→ **Problem to solve**
Read through the data below and state how many of its lines contain the word "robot", adding nothing.

● ● ●

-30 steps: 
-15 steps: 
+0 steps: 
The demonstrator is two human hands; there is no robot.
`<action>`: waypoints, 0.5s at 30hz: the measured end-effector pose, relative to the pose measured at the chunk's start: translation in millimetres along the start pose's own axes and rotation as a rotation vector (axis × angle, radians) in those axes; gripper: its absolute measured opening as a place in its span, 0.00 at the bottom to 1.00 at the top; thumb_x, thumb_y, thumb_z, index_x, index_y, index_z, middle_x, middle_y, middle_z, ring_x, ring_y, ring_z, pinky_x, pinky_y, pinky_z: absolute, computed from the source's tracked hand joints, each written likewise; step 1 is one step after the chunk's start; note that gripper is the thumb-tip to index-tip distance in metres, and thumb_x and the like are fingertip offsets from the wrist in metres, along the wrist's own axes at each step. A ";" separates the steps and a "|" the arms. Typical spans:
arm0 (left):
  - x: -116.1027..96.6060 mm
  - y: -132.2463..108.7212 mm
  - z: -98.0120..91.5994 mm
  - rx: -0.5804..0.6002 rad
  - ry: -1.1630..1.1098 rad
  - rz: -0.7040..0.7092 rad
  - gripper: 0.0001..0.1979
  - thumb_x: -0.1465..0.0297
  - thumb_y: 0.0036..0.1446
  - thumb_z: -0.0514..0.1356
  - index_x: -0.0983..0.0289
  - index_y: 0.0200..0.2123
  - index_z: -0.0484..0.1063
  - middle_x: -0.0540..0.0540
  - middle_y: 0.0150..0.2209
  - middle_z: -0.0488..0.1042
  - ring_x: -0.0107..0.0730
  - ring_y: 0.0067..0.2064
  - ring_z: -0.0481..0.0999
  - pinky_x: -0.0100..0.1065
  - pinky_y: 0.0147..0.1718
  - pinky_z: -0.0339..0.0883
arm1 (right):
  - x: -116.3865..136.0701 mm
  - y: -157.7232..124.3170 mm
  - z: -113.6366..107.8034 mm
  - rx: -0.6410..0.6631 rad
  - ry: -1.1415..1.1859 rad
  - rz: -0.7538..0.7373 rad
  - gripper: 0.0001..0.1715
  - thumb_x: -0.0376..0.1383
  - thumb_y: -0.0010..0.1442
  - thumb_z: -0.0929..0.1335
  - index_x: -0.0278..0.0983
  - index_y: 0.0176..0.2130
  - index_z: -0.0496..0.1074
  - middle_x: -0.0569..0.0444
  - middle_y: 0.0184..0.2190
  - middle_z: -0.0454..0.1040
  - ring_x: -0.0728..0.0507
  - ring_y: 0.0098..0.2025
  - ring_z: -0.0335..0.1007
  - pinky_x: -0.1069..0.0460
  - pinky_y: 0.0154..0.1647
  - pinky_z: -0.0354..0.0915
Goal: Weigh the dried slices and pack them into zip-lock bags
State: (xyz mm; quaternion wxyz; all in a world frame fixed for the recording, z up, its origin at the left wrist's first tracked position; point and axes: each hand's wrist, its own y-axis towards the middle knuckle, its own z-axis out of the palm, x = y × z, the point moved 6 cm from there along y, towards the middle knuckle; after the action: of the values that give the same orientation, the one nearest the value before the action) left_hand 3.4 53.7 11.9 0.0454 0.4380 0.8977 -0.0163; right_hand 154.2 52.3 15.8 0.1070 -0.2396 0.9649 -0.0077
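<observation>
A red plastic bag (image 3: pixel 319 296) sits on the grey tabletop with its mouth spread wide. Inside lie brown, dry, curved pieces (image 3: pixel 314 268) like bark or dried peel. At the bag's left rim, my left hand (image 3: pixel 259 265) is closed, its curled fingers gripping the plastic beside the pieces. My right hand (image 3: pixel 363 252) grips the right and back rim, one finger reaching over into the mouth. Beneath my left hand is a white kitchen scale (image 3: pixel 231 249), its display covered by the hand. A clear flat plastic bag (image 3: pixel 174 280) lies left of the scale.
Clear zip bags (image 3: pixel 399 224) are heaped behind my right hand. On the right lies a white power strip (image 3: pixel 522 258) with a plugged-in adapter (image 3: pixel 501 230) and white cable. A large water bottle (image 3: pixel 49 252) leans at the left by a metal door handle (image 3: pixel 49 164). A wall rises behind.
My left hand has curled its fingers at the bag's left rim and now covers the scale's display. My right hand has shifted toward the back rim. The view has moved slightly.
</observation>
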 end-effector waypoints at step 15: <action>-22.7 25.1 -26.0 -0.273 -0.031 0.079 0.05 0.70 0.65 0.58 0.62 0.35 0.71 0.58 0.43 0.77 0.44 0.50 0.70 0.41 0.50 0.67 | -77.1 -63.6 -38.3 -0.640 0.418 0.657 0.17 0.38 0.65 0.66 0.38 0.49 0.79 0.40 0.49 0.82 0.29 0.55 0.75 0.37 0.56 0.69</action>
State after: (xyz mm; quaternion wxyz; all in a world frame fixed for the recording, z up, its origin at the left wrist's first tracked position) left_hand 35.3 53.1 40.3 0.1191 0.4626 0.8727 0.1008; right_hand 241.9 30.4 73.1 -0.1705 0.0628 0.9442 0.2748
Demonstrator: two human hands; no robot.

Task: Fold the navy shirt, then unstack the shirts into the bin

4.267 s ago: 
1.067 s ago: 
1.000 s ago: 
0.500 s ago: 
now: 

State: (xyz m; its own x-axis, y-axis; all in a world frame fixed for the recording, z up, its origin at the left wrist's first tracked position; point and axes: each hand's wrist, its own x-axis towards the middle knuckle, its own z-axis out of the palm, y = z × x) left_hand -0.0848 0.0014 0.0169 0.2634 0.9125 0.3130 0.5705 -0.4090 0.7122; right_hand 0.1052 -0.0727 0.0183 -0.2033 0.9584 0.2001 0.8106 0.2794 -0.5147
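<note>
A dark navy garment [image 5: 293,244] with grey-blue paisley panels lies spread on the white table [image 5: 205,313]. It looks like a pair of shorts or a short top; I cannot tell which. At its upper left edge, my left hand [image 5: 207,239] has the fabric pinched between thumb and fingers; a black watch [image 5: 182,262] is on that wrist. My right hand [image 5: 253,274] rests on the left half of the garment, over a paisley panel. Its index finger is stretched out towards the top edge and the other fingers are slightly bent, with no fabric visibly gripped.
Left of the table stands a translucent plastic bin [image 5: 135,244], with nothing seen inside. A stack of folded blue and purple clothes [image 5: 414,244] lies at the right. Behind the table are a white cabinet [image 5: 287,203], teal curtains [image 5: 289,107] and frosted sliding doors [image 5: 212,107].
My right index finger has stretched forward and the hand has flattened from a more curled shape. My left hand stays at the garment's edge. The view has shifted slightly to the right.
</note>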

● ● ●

→ **Exercise solution**
2